What needs to be done: Copy exactly the lines from the first line of the records below through the line containing "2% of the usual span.", including both, and nothing else.

#### Given records ####

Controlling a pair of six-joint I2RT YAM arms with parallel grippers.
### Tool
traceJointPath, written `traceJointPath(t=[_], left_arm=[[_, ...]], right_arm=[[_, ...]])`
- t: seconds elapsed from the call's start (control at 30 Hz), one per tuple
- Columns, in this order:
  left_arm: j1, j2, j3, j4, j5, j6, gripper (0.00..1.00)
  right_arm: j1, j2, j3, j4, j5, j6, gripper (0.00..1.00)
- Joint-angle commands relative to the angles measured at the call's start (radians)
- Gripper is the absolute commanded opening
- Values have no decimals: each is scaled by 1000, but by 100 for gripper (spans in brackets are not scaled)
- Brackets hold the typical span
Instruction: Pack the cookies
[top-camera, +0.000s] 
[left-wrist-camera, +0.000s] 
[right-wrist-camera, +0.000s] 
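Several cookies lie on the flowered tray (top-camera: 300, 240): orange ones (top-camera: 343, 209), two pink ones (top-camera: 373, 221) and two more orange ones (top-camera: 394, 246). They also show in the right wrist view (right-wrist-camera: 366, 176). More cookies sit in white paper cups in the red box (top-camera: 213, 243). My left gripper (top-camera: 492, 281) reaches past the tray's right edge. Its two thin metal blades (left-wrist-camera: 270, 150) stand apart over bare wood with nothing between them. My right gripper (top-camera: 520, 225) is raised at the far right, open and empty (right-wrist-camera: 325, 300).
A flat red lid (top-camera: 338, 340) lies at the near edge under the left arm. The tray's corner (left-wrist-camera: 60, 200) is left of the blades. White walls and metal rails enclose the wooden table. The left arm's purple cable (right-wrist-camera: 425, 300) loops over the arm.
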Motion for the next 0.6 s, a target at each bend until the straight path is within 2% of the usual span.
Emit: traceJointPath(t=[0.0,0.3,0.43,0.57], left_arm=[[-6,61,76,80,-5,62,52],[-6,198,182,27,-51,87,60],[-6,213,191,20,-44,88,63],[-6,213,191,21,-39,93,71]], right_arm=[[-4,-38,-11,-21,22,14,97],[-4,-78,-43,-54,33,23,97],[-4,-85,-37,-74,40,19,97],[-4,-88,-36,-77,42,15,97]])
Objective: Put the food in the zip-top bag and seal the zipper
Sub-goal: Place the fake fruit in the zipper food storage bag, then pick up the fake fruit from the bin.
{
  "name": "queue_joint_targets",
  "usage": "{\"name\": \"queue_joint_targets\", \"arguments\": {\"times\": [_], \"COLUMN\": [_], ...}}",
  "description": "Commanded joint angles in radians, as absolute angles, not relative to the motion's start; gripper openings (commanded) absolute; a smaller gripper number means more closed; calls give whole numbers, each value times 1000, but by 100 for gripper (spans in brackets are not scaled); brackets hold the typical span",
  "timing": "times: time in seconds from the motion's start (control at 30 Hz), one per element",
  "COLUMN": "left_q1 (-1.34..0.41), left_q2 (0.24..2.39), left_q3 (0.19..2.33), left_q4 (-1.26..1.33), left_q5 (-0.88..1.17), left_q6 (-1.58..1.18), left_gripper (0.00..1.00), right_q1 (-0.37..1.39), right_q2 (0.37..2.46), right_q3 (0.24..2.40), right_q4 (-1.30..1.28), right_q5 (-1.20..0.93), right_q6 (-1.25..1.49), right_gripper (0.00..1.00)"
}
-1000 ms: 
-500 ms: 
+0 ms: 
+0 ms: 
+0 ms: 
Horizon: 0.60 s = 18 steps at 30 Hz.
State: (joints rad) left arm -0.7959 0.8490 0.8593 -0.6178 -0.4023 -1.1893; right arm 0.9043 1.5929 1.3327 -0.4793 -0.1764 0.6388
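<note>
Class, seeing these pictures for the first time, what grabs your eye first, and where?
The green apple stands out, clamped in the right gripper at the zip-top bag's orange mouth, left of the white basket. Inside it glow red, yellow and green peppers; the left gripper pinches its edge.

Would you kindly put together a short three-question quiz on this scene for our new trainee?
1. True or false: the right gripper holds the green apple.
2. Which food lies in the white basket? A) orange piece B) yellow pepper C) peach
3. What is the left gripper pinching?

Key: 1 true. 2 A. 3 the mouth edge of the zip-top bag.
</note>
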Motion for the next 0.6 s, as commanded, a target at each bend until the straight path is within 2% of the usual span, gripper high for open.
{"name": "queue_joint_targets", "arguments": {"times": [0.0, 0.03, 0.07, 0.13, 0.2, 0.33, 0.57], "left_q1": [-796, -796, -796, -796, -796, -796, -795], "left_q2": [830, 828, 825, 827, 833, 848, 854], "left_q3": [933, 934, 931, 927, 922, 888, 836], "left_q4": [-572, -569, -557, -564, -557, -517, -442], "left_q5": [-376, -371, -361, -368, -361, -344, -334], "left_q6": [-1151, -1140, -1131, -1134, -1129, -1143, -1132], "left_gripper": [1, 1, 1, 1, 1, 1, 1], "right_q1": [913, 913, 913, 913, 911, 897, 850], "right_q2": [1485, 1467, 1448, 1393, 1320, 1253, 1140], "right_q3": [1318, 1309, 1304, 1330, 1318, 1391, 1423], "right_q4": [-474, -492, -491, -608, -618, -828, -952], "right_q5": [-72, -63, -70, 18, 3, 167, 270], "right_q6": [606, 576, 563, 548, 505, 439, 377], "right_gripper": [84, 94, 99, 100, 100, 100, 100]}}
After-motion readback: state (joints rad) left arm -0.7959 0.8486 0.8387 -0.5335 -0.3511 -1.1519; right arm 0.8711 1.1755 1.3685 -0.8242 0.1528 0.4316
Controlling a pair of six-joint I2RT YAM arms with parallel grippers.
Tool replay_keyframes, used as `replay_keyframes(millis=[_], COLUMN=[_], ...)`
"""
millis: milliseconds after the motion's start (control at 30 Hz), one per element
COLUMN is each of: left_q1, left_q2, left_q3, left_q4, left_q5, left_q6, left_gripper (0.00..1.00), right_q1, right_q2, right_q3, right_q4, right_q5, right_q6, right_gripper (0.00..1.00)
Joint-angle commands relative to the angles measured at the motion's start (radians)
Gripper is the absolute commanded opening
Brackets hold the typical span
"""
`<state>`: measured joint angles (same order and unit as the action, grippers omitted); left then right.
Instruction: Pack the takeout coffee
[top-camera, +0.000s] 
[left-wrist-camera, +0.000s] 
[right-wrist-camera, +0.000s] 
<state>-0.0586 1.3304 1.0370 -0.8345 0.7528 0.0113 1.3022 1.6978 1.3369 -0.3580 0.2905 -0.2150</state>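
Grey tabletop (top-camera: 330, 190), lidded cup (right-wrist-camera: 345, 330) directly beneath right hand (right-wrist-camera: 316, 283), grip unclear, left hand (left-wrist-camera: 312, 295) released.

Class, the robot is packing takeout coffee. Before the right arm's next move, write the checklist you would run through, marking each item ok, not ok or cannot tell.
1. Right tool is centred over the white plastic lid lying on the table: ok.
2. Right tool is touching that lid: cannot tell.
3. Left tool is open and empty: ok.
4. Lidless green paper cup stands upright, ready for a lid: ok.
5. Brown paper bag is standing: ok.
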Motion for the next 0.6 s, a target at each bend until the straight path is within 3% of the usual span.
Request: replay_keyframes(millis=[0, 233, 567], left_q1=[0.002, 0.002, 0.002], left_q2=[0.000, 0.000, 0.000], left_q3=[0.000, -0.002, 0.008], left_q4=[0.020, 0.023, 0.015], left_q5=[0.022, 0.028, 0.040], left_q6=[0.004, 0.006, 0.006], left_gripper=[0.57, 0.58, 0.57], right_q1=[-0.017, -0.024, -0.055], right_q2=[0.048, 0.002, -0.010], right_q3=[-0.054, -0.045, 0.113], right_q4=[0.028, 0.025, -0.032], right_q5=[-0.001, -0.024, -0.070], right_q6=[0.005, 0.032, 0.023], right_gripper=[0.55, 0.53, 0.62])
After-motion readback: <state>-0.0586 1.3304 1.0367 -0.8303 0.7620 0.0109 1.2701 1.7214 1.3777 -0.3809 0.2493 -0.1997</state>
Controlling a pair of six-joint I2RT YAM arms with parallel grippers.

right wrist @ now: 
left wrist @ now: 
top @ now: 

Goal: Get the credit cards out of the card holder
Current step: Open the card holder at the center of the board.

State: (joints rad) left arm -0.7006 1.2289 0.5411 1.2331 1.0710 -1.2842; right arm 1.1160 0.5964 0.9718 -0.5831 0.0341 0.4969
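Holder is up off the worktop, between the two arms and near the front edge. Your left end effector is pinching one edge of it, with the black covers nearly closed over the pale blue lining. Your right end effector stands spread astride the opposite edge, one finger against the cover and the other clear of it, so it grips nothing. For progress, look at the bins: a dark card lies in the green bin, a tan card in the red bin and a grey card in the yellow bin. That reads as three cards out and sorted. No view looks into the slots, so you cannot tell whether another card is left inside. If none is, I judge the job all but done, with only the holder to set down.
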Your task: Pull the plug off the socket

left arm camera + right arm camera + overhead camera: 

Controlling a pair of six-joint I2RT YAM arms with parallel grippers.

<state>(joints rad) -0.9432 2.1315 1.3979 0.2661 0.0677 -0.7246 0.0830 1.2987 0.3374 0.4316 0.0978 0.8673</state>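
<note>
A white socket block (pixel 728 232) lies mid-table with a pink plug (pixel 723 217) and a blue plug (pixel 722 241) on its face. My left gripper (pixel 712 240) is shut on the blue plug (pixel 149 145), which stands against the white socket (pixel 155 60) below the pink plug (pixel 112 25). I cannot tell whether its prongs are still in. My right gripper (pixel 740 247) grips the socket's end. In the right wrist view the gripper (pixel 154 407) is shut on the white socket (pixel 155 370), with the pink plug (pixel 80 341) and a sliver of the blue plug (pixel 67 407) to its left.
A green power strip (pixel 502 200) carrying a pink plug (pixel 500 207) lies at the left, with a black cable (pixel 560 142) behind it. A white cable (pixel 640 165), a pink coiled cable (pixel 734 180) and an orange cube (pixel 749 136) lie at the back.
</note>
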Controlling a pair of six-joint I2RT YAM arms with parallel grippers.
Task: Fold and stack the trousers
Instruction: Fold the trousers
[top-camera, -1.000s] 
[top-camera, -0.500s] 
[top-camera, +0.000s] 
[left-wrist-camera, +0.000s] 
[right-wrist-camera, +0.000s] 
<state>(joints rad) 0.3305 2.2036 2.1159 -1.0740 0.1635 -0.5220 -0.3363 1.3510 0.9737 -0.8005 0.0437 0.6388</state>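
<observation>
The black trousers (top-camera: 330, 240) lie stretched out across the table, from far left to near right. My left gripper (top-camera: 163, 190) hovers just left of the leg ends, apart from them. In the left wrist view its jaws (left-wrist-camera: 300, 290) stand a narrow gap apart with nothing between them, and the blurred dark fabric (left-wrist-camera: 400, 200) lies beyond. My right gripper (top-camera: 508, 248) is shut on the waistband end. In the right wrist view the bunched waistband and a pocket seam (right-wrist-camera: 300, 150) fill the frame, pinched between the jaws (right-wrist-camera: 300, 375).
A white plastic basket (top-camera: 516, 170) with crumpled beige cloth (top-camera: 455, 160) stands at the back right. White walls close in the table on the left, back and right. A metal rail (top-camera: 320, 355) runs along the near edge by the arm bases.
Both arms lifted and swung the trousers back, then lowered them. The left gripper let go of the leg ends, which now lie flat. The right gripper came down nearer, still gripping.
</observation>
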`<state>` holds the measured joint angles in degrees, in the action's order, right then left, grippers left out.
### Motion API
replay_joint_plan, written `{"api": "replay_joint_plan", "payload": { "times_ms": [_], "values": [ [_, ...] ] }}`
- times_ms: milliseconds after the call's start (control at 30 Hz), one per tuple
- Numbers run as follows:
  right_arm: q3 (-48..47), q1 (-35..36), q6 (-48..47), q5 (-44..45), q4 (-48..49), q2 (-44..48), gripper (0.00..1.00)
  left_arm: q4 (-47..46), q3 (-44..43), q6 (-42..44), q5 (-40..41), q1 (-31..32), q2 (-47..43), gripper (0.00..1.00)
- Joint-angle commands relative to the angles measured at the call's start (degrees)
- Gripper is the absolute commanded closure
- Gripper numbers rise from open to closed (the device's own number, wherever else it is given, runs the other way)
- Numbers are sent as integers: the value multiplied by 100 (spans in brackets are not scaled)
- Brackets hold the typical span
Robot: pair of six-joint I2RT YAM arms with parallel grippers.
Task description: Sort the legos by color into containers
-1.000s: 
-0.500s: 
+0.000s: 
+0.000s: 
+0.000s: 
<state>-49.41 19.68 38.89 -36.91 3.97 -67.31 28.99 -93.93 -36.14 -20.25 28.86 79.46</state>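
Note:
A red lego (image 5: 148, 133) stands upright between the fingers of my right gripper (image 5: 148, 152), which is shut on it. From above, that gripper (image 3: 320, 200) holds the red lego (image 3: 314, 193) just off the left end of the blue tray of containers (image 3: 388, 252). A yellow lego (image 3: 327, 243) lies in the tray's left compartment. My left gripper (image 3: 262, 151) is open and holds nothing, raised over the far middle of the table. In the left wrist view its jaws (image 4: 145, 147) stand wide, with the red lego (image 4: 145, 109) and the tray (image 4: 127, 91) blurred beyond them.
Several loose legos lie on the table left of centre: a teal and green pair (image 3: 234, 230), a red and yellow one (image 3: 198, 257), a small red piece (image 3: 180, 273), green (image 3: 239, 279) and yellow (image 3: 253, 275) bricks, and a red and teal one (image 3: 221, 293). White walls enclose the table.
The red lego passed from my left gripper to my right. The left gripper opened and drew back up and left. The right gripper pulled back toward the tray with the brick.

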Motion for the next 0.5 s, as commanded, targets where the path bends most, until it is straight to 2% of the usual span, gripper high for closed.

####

Exercise answer:
Controlling a pair of six-joint I2RT YAM arms with parallel grippers.
### Tool
traceJointPath, written `traceJointPath(t=[_], left_arm=[[_, ...]], right_arm=[[_, ...]])`
- t: seconds elapsed from the call's start (control at 30 Hz), one per tuple
- Columns, in this order:
  left_arm: j1, j2, j3, j4, j5, j6, gripper (0.00..1.00)
  right_arm: j1, j2, j3, j4, j5, j6, gripper (0.00..1.00)
- Joint-angle commands relative to the angles measured at the call's start (radians)
- Gripper is the absolute commanded opening
- Values have no decimals: each is scaled by 1000, but by 100 for gripper (spans in brackets are not scaled)
- Brackets hold the typical span
Instruction: Pack the cookies
[top-camera, +0.000s] 
[left-wrist-camera, +0.000s] 
[right-wrist-camera, +0.000s] 
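Several cookies lie on the flowered tray (top-camera: 300, 240): orange ones (top-camera: 343, 209), two pink ones (top-camera: 373, 221) and two more orange ones (top-camera: 394, 246). They also show in the right wrist view (right-wrist-camera: 366, 176). More cookies sit in white paper cups in the red box (top-camera: 213, 243). My left gripper (top-camera: 492, 281) reaches past the tray's right edge. Its two thin metal blades (left-wrist-camera: 270, 150) stand apart over bare wood with nothing between them. My right gripper (top-camera: 520, 225) is raised at the far right, open and empty (right-wrist-camera: 325, 300).
A flat red lid (top-camera: 338, 340) lies at the near edge under the left arm. The tray's corner (left-wrist-camera: 60, 200) is left of the blades. White walls and metal rails enclose the wooden table. The left arm's purple cable (right-wrist-camera: 425, 300) loops over the arm.
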Motion for the next 0.6 s, a target at each bend until the straight path is within 2% of the usual span.

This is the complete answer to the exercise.